▶ _ACTIVITY_
From the line with "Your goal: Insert" through the line with "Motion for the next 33", repeat the entries verbatim, both end lines included, and add nothing.
::::::
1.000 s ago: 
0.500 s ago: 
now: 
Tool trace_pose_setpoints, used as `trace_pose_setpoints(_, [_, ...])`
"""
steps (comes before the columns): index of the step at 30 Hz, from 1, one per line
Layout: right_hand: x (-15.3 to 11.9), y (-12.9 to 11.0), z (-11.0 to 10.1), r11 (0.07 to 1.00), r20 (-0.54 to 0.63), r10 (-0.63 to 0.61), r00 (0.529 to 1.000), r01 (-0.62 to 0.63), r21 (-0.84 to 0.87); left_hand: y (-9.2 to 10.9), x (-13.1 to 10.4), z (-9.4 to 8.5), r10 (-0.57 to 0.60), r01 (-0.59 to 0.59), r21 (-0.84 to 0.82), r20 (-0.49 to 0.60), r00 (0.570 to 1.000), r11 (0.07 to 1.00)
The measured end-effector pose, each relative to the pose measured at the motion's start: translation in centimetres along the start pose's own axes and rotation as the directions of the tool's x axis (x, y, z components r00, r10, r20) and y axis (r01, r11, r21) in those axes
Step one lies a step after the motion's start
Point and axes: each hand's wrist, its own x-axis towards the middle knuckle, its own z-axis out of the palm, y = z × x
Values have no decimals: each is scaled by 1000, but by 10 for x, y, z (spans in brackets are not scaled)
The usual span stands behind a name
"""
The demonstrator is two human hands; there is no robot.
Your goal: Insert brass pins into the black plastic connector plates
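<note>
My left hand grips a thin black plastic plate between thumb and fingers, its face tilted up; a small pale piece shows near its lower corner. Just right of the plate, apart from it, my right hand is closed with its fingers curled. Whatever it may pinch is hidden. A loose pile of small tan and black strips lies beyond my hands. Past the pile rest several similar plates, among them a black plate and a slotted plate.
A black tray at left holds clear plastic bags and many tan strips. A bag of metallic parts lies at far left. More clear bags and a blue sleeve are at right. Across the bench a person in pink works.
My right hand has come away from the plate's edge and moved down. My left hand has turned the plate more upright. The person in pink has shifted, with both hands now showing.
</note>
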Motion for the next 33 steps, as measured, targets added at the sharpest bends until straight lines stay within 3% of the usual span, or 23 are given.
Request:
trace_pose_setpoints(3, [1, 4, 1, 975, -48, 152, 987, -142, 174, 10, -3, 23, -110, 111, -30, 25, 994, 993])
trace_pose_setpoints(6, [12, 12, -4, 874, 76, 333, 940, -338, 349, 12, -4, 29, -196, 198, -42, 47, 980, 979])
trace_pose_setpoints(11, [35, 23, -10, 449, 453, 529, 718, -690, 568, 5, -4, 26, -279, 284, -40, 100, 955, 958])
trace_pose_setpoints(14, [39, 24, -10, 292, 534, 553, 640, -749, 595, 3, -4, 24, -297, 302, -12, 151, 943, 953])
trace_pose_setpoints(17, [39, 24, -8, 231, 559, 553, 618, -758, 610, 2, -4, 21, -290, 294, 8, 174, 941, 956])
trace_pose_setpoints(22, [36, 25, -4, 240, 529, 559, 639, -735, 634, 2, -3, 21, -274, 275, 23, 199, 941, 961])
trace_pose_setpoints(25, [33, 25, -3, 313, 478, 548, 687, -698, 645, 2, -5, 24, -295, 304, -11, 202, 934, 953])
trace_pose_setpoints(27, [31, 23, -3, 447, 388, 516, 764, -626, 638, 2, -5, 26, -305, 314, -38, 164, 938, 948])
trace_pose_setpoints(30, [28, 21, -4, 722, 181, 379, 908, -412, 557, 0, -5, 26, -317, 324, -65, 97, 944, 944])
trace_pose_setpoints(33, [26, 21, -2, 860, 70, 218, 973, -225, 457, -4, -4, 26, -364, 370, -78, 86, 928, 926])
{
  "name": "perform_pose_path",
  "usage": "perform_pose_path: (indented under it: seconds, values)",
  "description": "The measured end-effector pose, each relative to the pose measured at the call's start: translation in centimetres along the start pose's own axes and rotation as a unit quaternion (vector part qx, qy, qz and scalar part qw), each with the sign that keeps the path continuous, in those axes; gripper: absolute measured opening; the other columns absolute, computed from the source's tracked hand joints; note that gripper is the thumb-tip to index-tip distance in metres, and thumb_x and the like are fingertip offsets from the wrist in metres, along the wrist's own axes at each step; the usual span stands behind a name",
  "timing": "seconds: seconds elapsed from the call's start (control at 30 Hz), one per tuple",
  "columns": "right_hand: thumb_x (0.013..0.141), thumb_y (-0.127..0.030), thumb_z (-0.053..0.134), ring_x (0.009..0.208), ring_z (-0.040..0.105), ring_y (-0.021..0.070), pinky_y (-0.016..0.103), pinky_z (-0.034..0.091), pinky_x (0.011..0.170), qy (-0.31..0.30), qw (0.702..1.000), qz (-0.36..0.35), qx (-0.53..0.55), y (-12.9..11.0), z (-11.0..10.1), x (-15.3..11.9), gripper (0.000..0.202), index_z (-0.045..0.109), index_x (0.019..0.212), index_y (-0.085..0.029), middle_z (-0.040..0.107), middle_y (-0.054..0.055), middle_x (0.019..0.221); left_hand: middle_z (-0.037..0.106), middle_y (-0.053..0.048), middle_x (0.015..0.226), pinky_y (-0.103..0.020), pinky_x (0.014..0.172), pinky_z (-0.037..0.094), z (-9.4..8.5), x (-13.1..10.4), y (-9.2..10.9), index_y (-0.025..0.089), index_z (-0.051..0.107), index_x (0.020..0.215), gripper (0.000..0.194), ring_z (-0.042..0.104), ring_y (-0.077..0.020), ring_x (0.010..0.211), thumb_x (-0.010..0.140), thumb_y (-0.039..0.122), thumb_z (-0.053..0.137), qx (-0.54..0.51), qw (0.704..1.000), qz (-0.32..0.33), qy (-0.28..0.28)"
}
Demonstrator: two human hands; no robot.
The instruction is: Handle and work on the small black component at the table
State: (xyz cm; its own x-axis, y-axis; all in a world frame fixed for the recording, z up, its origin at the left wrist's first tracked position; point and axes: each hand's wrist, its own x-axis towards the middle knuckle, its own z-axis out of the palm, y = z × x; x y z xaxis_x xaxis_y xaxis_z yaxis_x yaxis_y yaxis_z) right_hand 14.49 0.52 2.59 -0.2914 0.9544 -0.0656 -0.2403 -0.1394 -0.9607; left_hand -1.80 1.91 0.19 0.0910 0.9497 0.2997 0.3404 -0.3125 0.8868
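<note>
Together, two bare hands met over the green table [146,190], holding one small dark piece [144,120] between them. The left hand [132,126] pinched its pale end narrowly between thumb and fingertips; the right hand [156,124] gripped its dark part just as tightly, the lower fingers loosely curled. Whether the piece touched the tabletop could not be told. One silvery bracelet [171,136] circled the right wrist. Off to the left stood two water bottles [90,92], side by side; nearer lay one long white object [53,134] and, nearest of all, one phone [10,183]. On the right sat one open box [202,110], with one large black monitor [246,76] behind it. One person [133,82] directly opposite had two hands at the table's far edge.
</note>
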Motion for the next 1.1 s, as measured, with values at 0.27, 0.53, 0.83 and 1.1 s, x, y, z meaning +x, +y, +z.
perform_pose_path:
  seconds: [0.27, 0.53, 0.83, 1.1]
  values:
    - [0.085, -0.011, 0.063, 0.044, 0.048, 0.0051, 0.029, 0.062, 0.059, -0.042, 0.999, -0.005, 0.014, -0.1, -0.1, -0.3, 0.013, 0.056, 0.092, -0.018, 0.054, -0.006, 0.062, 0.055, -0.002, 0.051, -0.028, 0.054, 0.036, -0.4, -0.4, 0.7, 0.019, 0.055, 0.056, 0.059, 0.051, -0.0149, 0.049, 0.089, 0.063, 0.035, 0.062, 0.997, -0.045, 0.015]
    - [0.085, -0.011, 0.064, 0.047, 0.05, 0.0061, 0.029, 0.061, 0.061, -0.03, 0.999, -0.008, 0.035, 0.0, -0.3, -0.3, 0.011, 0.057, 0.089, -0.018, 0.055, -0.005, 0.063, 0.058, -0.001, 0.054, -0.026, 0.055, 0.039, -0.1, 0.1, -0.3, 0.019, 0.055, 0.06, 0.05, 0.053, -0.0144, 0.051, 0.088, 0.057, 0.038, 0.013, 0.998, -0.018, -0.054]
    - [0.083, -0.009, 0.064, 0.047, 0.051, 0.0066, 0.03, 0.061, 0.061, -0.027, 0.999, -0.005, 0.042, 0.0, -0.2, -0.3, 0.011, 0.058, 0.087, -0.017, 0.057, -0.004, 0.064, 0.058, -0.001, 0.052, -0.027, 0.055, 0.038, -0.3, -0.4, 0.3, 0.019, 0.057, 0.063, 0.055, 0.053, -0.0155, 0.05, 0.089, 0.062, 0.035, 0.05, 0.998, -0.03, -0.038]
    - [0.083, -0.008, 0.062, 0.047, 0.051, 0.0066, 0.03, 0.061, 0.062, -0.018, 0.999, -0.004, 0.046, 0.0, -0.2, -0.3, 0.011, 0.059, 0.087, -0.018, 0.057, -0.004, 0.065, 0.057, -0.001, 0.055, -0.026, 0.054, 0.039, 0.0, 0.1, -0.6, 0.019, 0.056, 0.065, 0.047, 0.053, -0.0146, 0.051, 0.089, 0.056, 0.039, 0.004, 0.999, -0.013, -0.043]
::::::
▶ _EXERCISE ANSWER_
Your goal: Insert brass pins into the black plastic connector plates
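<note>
My left hand grips a thin black plastic plate between thumb and fingers, its face tilted up; a small pale piece shows near its lower corner. Just right of the plate, apart from it, my right hand is closed with its fingers curled. Whatever it may pinch is hidden. A loose pile of small tan and black strips lies beyond my hands. Past the pile rest several similar plates, among them a black plate and a slotted plate.
A black tray at left holds clear plastic bags and many tan strips. A bag of metallic parts lies at far left. More clear bags and a blue sleeve are at right. Across the bench a person in pink works.
My right hand has come away from the plate's edge and moved down. My left hand has turned the plate more upright. The person in pink has shifted, with both hands now showing.
</note>
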Motion for the next 33 steps, as measured, targets added at the sharpest bends until straight lines stay within 3% of the usual span, or 23 are given.

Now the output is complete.